Snickers’ parent company apologizes for calling Taiwan a country
The parent company of the Snickers candy bar has apologized on the Chinese social media platform Weibo after a stir was caused when one of its advertisements for a limited edition candy bar introduced in South Korea, Malaysia and Taiwan called all three nations “countries.”
The message in the advertisement was interpreted as Mars Wrigley calling for Taiwan’s independence. According to the U.S. State Department, the U.S. and Taiwan do not have diplomatic relations but pursue a “robust unofficial relationship.” The U.S. government itself does not support Taiwan’s independence.
Mars Wrigley wrote in its apology on Weibo, “Mars Wrigley respects China’s national sovereignty and territorial integrity and conducts its business operations in strict compliance with local Chinese laws and regulations,” Reuters reported.
A user wrote under the post, which received 8,000 likes, “Say it: Taiwan is an inseparable part of China’s territory!”

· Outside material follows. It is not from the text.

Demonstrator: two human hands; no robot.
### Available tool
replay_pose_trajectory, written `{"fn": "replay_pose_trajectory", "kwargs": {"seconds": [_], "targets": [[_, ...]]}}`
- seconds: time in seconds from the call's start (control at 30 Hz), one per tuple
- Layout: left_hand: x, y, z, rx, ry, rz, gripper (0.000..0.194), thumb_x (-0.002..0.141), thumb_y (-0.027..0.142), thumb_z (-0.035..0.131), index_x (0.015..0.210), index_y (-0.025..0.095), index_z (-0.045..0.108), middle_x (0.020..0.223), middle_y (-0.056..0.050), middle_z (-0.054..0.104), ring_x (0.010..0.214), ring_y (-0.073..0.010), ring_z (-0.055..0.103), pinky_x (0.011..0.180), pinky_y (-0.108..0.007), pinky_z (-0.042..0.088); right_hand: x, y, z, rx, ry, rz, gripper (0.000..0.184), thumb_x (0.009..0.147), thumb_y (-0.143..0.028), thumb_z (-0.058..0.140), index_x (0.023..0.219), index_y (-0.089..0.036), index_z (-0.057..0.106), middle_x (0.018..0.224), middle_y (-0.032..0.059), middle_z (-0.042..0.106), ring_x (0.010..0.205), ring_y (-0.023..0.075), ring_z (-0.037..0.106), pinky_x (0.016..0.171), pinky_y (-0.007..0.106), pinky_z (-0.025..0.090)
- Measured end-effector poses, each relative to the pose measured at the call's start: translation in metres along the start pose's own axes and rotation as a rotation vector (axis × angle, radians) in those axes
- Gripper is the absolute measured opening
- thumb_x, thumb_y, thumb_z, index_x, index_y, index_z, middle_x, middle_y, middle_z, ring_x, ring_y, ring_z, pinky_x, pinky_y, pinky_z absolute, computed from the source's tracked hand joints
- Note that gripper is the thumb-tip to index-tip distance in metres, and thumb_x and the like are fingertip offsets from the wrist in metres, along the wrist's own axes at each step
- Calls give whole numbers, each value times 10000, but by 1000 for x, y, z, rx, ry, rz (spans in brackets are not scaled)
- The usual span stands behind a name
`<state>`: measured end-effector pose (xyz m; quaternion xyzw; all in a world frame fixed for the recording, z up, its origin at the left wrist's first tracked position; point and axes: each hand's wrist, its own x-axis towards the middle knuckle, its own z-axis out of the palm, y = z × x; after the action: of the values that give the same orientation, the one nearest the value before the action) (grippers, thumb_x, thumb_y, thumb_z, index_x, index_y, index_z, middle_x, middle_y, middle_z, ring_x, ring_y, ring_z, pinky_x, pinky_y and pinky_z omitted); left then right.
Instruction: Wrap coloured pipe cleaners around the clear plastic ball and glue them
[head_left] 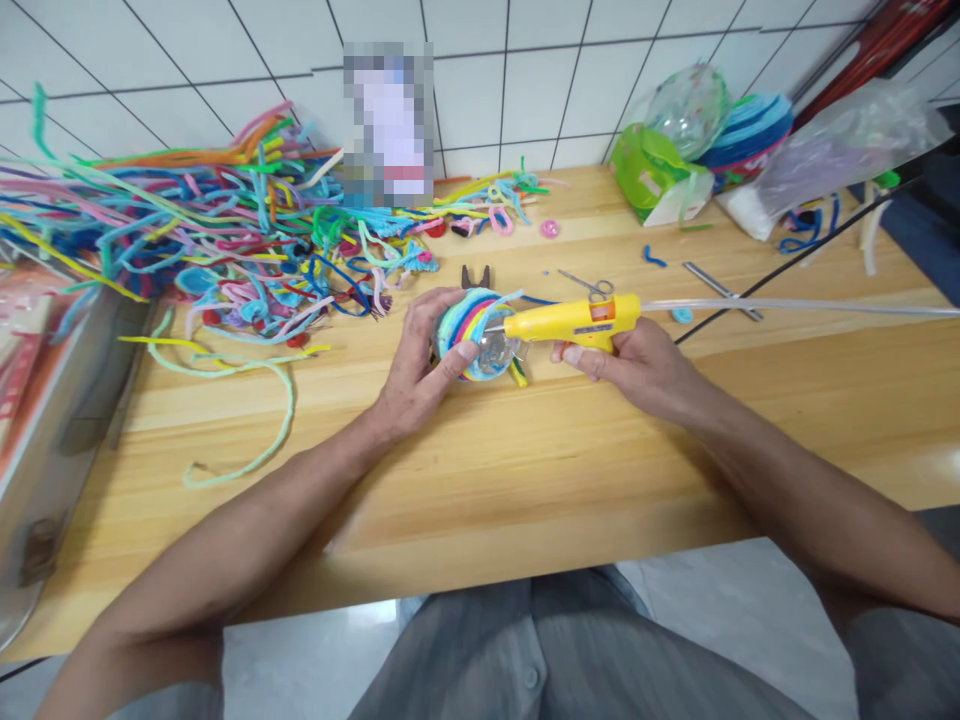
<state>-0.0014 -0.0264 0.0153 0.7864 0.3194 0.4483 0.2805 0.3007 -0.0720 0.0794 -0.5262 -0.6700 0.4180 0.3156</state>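
In the middle of the head view, my left hand (424, 356) is wrapped around a clear plastic ball (495, 354) partly covered with coils of coloured pipe cleaner (466, 328) in mint, blue, pink and yellow. My right hand (637, 362) grips a yellow hot glue gun (581, 318). Its metal nozzle points left and reaches the edge of the coils; whether it touches them I cannot tell. A long clear glue stick (795, 307) sticks out from the gun's back end. Behind the ball lie pliers (475, 277), their lower part hidden.
A big tangle of pipe cleaners (225, 230) fills the back left. Scissors (596, 287) and a metal strip (721, 290) lie behind the gun. A black cable (806, 250) crosses the right side. A green packet (649, 175), a clear ball (688, 108) and a plastic bag (847, 150) stand at the back right.
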Motion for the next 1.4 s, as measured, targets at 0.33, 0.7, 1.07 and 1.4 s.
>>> {"fn": "replay_pose_trajectory", "kwargs": {"seconds": [0.33, 0.7, 1.07, 1.4], "targets": [[0, 0, -1, 31, -2, -1, 558, 1106, 601, 609, 1595, 356, 499, 1601, -106, 568, 1552, -335, 526, 1337, -605, 443, -2, -1, 1, -55, 5, -17, 375, 914, -639, 818, 926, -265, 780, 767, 35, 708, 798, 270, 656, 701, 390, 538], [0, -2, 0, 40, 0, 24, 585, 1093, 602, 634, 1598, 345, 490, 1595, -114, 558, 1547, -340, 523, 1339, -606, 442, -4, 2, 2, -58, 4, -17, 331, 938, -596, 815, 929, -268, 774, 775, 24, 703, 850, 284, 676, 751, 409, 567], [0, -2, 0, 30, 7, 12, 591, 1081, 623, 643, 1587, 352, 501, 1588, -115, 561, 1546, -335, 522, 1343, -603, 435, -4, 4, 0, -101, 32, -30, 357, 957, -594, 798, 876, -252, 735, 718, 6, 651, 730, 228, 602, 682, 366, 512], [0, -2, 1, 39, 15, 6, 586, 1087, 623, 633, 1584, 345, 497, 1585, -109, 573, 1544, -337, 538, 1337, -586, 445, -3, 9, 2, -83, 16, -115, 304, 970, -548, 794, 909, -257, 733, 779, 19, 686, 890, 282, 686, 814, 414, 571]]}}
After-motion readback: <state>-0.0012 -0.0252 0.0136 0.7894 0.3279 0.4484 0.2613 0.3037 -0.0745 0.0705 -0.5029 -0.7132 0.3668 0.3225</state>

Snickers on Fri apologized for marking Taiwan island as a country, saying its local team has verified & aligned the official site and social media accounts to ensure accurate content. Snickers owner Mars Wrigley said it respects China’s natl sovereignty and territorial integrity. pic.twitter.com/TshespKEf5
— Global Times (@globaltimesnews) August 5, 2022
China ceded Taiwan to Japan “in perpetuity” in the 1894 Treaty of Shimonoseki, the New York Times reported in an Opinion section article in 1993. According to the article, after World War II when the Japanese empire was taken apart, Taiwan wasn’t legally reincorporated to be a part of China.
According to the New York Times, the 1951 San Francisco treaty did not specify to whom the island’s title would be transferred to after Japan relinquished sovereignty over Taiwan.
U.S. House Speaker Nancy Pelosi recently completed a trip to Asia that was highly controversial for the Chinese government, where she made a stop in Taiwan part of her itinerary. The White House released remarks making it clear that the administration does not support an independent Taiwan, despite the optics of Pelosi’s visit to meet with officials there.